Petualangan pun dimulai. Menyusuri Jagorawi ke arah Bogor. Lancar jaya, sementara jalur lawan arah menuju Jakarta tampa merayap panjang. Bahkan hingga melewati gerbang Tol Cimanggis masih antri panjang.

Kami pun keluar exit tol Gunung Putri. Jalur yang biasanya padat dengan kendaraan besar dan berat ini lengang. Kawasan ini pusat pabrik semen Indocement dan Holcim (dulu Semen Cibinong).

Google Map mulai difungsikan sebagai guide. Dari pintu Gunung Putri melaju menuju Narogong dan kemudian Cileungsi. Blasss… jalanan lancar hingga perempatan fly over Cileungsi, Bogor.

Lantas kemudi pun bergerak ke kanan menuju arah Jonggol. Lagi-lagi blas lancar pisan. Terus menelusuro jalur melewati Taman Buah Mekarsari, kawasan wisata yang menghadirkan beragam tanaman dan buah Nusantara, yang dibangun oleh Ibu Tien Soeharto (alm).

Sejumlah kompleks perumahan luas dilewati. Antara lain Metlanf, Ciputra Land, Citra Raya, Harvest City. Kawasan menuju Jonggol ini tampak semakin padat oleh pemukiman. Jejeran pabrik kini diselingi berbagai perumahan.

Kawasan yang dulu masih perawan, hijau penuh hutan, kebun, dan hamparan sawah beralih fungsi jadi hutan beton.
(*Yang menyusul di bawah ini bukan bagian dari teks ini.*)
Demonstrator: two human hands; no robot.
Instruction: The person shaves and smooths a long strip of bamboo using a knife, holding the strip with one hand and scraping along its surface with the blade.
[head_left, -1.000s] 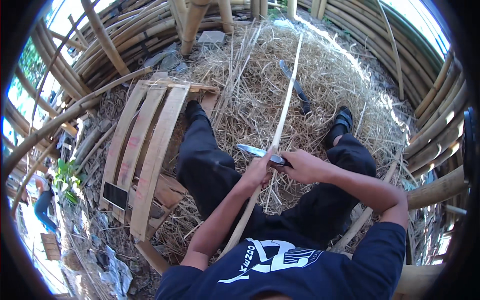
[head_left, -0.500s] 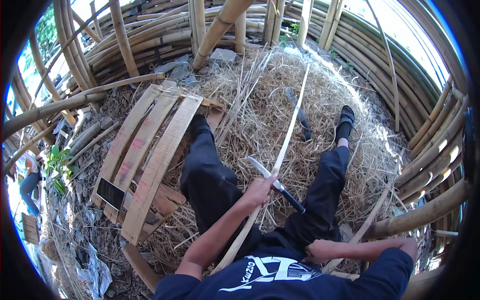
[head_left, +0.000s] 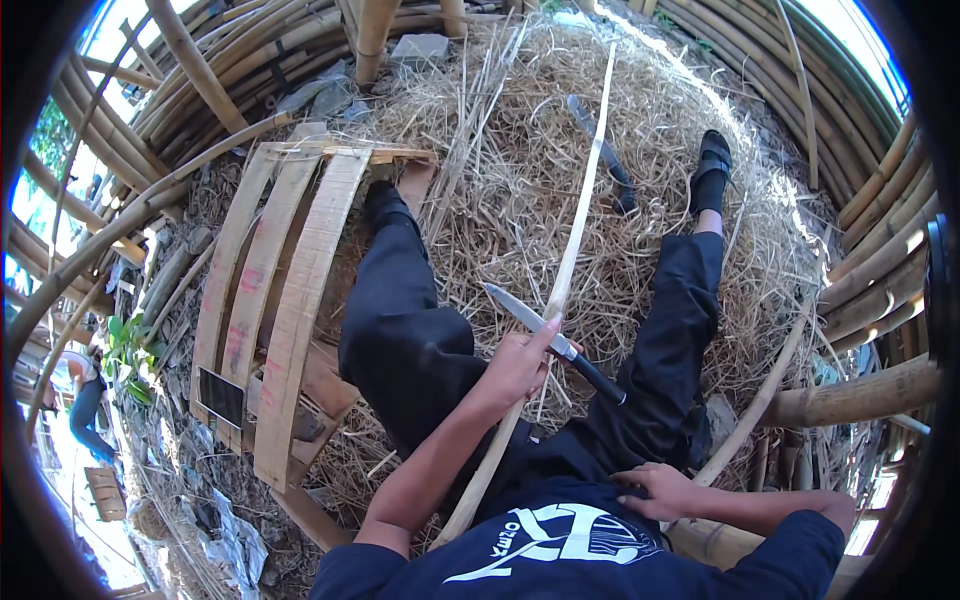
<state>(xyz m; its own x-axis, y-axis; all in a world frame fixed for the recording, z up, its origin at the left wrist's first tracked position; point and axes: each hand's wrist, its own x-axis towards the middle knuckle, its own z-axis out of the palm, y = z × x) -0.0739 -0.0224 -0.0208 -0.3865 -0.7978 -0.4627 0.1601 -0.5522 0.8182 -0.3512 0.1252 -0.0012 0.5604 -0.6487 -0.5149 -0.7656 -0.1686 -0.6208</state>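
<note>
My left hand [head_left: 520, 368] is closed around a long pale bamboo strip [head_left: 572, 245], which runs from my waist out over the straw. The same hand also grips a knife [head_left: 595, 380] crosswise to the strip; its blade points up and left, and its black handle sticks out toward my right thigh. My right hand [head_left: 655, 492] rests against the front of my dark shirt, fingers apart and holding nothing that shows. Farther out, a second blade with a dark handle [head_left: 621, 188] lies on the straw between my feet.
Left of my leg sits a slatted wooden crate [head_left: 305, 290] with a dark-screened phone [head_left: 222, 396] on it. Cut straw and shavings [head_left: 500, 230] cover the ground. Stacked bamboo poles [head_left: 860, 410] stand around. A person [head_left: 85, 400] is at the far left.
My right hand has spread its fingers and shifted slightly right along my shirt. The left hand still grips the strip and knife. The whole view has tilted a little downward.
</note>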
Papan penunjuk arah dengan jelas menuliskannarah Cibarusah. Nama kampung ini saya sudah mendengarnya sejak lama. Kebetulan ada kawan sekantor dulu yang berasal dari kampung ini dan kini menjadi salah satu figur terkenal.

Mulailah petualangan dimulai. Jalan raya mengarah Cibarusah yang semula lebar dua jalur makin ke daam makin menyempit. Melintasi jalan-jalan beton. Meski jalan itu digaris median, dibagi dua, namun bila ada kendaraan berpapasan salah satunya harus pelan, menepi.

Untungnya tak banyak mobil yang lewat. Hanya sejumlah motor yang berboncengan dengan penumpangnya tampak berkostum Lebaran.

Pilihan jalur tampak. Menuju Cariu, Loji, atau Jonggol. Lagi-lagi Mbah Google hang menunjukkan ke arah Cariu. Terus hingga muncul lagi oengatah arah ke Cikarang.

Jalanan kecil dan sejumlah lokasi jalannya amblas, menambah asyik petualangan ini. Beberapa motor dari lawan arah teraksa berhenti saat berpapasan karena pinggiran jalan atau sebagian jalan amblas.

Di kiri kanan jalan tampak hamparan sawah. Tampak juga hutan jati. Di ladang-ladang tampak kambing dan sapi berkeliaran.

Rumah-rumah berjejer di sejumlah titik di sepanjang jalur tersebut. Ada rumah beton, tapi banyak juga rumah berdinding bilik bambu. Tampaknya sebagian penduduk di daerah ini masih miskin. Sarana transportasi umum juga sangat jarang. Sejumlah orang menggunakan seeda motor dan juga tampak mobil pickup berpenumpang otang di baknya.

Sempat salah arah ketika bertemu pertigaan tanpa penunjuk arah. Jalannya kok makin kecil. Sementara sinyal telepon seluler hilang hingga Google Map pun tak banyak berperan. Di jalur ini memang sebagian wilayah blank spot.

Karawang menjadi tujuan untuk keluar dari jalur alternatif ini. Dari sini memang bisa ke berbagai arah dan tujuan. Bisa ke Cikarang atau kota Bekasi. Bisa ke Pureakarta lewat Loji. Bisa juga ke arah Cianjur.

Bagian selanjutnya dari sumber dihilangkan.